Kiedyś już się w tym pałacu było, niestety dewastacja mocno postępuje, a szkoda, bo miejsce ma swój klimat. Nie można było sobie odmówić ponownej wizyty, tym bardziej, że powstały kesze, i można było zwiedzić pałac od piwnicy po prawie dach. Skrzynki oczywiście świetne, pomysłowo przygotowane, niekiedy trzeba było się lekko postarać :-)

Logged using GeoCentral Lite

4420844 2023-09-09 12:52 recommendation RoDaJJ (user activity10930) - Found it

Tyle lat obiekt stoi na świecie, a my trzeci raz w ciagu roku musieliśmy tu przyjść, bo ktoś kesze zostawia, a ostatnio co jeden to lepszy. Dziękujemy i rekomendujemy zapoznanie się z tymi choróbskami, póki jeszcze można i komu zdrowie dopisuje.

Zalogowano przy użyciu GeoCentral Lite

4344159 2023-08-30 18:44 recommendation freney (user activity10045) - Found it

Z lekką dozą niepewności trzeba było zejść na najniższy poziom. Stasiu wziął se rzerzonczkę do serca i rzeczywiście ani śladu po nim, jedynie dziewczyna przy rurze czekała na wieczorny seans na odległość ;)

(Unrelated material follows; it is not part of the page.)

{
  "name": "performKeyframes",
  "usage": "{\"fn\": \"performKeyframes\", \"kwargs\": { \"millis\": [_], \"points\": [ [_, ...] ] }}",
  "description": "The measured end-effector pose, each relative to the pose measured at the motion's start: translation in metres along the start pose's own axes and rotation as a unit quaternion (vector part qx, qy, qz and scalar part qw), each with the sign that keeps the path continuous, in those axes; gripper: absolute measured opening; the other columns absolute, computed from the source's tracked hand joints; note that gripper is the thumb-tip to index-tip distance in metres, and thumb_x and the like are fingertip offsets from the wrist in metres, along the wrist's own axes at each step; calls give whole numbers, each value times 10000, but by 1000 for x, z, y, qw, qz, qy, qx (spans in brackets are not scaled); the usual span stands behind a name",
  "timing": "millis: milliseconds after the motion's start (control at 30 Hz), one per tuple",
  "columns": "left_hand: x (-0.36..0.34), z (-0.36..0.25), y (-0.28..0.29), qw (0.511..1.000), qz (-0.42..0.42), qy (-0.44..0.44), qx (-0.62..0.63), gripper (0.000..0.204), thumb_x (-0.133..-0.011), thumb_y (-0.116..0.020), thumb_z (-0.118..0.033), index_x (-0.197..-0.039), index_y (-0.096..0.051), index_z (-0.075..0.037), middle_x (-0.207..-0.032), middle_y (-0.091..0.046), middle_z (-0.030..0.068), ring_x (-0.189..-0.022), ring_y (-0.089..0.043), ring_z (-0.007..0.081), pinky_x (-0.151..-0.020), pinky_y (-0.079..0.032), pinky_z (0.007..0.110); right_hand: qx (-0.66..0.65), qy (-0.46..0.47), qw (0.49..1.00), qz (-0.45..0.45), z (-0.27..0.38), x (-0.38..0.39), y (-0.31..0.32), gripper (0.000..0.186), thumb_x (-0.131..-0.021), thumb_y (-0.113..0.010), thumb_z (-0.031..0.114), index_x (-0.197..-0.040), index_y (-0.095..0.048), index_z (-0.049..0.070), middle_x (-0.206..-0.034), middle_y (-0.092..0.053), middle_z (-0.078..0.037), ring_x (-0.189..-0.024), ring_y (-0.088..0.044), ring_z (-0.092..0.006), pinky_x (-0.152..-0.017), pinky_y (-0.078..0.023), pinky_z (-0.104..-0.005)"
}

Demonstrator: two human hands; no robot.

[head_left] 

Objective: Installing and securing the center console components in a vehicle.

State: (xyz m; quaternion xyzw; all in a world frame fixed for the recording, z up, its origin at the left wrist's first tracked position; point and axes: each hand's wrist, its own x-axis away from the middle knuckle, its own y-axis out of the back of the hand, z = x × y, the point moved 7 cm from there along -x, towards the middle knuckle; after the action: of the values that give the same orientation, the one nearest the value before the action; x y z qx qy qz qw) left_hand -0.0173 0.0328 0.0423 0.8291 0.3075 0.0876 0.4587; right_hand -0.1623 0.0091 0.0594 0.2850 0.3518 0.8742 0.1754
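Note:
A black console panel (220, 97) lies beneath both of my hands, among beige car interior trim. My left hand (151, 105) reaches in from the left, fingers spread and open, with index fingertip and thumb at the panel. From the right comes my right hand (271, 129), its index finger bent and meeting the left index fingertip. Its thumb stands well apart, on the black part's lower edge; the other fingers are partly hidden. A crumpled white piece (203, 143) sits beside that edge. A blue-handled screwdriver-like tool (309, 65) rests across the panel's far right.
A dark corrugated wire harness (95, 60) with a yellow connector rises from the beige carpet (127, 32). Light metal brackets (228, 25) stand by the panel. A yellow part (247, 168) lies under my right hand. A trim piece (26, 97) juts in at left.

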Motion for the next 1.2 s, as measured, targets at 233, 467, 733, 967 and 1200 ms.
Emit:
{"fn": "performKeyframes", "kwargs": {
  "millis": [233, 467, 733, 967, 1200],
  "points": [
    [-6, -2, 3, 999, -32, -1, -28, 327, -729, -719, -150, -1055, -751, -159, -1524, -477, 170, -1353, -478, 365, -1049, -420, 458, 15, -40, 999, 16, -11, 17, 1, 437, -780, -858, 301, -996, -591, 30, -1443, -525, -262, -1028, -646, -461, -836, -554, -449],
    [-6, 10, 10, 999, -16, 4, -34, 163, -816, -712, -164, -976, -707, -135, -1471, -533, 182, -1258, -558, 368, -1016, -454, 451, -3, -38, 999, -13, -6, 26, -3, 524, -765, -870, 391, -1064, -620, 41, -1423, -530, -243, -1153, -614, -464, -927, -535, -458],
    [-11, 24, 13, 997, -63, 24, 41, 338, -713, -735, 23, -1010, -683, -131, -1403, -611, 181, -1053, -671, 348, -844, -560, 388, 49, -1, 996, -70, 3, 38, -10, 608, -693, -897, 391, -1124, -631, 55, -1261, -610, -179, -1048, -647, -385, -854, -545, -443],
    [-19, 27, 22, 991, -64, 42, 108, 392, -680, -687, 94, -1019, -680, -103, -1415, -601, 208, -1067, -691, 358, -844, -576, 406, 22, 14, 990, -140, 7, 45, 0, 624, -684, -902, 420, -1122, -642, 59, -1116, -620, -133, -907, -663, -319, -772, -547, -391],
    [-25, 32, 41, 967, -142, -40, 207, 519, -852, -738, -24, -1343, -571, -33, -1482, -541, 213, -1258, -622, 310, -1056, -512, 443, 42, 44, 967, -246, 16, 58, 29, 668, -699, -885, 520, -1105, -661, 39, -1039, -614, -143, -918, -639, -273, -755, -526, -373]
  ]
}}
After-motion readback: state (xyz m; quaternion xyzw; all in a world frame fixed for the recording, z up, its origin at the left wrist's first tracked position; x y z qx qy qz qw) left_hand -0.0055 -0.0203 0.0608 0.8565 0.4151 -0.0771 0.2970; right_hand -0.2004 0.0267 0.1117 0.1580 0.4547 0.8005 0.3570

Leczniczy wypad do opustoszałego "szpitala" na sam koniec wakacji w mocnej ekipie z GFS-em, Hr. Jan Usz-em.

Dzięki za kesza.

4348567 2023-08-30 18:40 recommendation GFS (user activity26529) - Found it

Nie wiem co Freney tam tak długo robił, ale było słychać jakieś rozmowy, czy może znalazł tę Stasiową rurę. Wyszedł mokry, ale zadowolony.

Kompleksowe badanie mokrzeszowskiej kliniki z Freneyem i Hrabią.

Super udany wieczór w pałacowych wnętrzach. Dziękuję.

4328896 2023-08-15 14:20 illie (user activity2900) - Note

Dokonałam niewielkiej próby, ale wszystko tonęło;) Jak to mówią: "na każdego kesza przyjdzie odpowiednia pora"....:)

4324110 2023-08-13 12:47 recommendation Chrząszcze2 (user activity11960) - Found it

Rzerzonczka. Tutaj Staś zapierał się nogami i rękami. Przecież on nigdy nie widział żadnej kobiety, z nikim nigdzie nie rozmawiał...
Dziwnym trafem w pomieszczeniach w których często bywał Staś i jego towarzyszki pojawiła się woda. Teraz nikt tam nie mógł wejść bez specjalnego uniformu... Tak sprytny Staś chciał zatrzeć ślady.
Nie z nami takie numery.
Gwiazdę przyznaję za ostatniego kesza, za dodatkowe emocje, i różową nagrodę na koniec.



Miało być zwiedzanie z synem Stasiem...niestety trzeba było samotnie..."coś go chyba bierze".

Co za miejsce, co za podróż, nawet nie wiecie ile frajdy sprawiacie waszymi ścieżkami I skrzynkami!!!